The photo on the left is a photo of an older home in Aurora Colorado inspected by my company, Magpie Property Inspections. The home has an attached garage which does not have proper fire prevention in place between the garage and habitable areas inside the home. The photo on the right was taken from the garage in a new home constructed in Denver, Colorado.
Because garages contain a number of potential fire causing items like cars, motorcycles, lawnmowers, gas cans etc., it is required that a fire retardant barrier be in stalled between the garage and house to protect the interior of the home. Current practice involves installing Type X Fire rated drywall. It should be installed between the walls and ceiling immediately adjacent to interior areas of the home. It is also important that any holes or damage in these areas be repaired and sealed properly to maintain fire protection as required by most building codes.

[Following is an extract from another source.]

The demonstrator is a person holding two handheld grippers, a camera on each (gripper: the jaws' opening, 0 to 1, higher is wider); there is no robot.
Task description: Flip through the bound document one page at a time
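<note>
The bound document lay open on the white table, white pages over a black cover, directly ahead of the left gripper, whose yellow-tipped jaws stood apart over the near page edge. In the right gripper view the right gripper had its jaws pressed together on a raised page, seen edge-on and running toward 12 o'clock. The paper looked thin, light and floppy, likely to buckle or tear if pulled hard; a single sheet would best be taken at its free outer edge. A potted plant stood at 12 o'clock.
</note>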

Fire-rated drywall, can stand up to one hour of fire in laboratory conditions without combusting or burning through. Standard drywall can withstand up to 30 minutes of fire under the same conditions.
Type X drywall contains gypsum strengthened with a fiberglass core. While standard drywall is 1/2-inch thick, fire-rated drywall is generally 5/8-inch thick and much denser than standard sheetrock. Most building codes require that fire-rated drywall be used in areas near furnaces, wood-burning stoves and garages. Fire-rated drywall is commonly available, and contractors and homeowners can purchase it from most retailers that sell drywall.
This is something that should be checked carefully during a home inspection. It is a very important safety issue to make sure garages have the correct type of drywall in place and that it completely seals all areas which adjoin livable spaces of the homes interior.